# GOAL OF THE EXERCISE
Identify all lines in the data containing the string "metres". Copy them out.

===== SUPPLIED INFORMATION

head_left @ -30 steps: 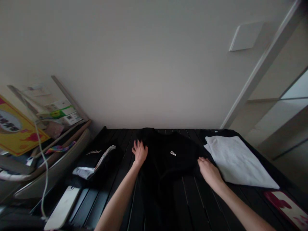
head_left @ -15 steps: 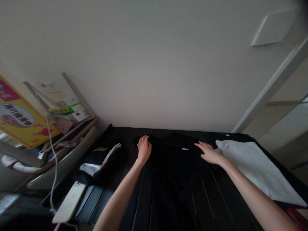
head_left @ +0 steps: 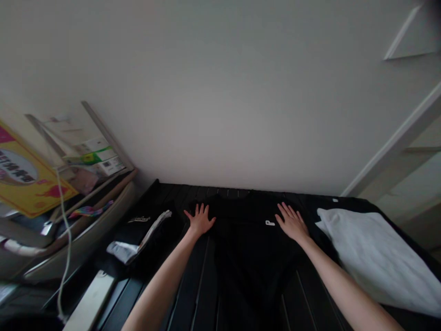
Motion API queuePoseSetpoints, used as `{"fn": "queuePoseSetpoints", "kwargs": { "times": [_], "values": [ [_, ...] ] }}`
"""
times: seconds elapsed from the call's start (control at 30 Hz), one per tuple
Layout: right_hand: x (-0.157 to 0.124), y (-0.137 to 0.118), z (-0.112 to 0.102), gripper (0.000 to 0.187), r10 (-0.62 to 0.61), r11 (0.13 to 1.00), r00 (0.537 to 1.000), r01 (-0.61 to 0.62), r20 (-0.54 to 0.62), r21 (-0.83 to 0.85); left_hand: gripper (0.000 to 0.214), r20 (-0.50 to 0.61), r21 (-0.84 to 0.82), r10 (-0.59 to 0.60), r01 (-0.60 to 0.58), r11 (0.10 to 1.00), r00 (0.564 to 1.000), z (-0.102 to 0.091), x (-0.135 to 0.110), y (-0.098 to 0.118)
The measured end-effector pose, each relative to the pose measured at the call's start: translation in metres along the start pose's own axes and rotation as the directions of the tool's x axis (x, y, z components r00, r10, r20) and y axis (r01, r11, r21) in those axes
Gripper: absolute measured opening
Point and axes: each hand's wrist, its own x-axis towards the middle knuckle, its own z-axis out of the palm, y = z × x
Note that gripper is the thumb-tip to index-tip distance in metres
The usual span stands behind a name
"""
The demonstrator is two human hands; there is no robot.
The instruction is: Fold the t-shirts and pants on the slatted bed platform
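Observation:
A black T-shirt lies spread on a black slatted table, its collar towards the wall and a small white logo on its chest. My left hand rests flat at the shirt's left side, fingers apart, holding nothing. Near the logo, my right hand lies flat on the shirt with its fingers spread, also holding nothing. The shirt's lower part fades into the dark table, so its hem is hard to make out.
A folded black garment with white trim lies left of the shirt, and a folded white garment lies right. A white cable hangs beside a yellow poster at left. A wall stands behind the table.
Both hands now lie flat with fingers spread on the shirt, my right hand closer to the logo. The shirt looks flatter than a second ago, and the view has shifted.

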Motion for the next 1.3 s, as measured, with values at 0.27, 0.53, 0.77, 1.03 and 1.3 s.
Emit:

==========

# EXERCISE OUTPUT
The measured end-effector pose, each relative to the pose measured at the call's start: translation in metres along the start pose's own axes and rotation as the directions of the tool's x axis (x, y, z components r00, r10, r20) and y axis (r01, r11, r21) in those axes
Note that gripper is the thumb-tip to index-tip distance in metres

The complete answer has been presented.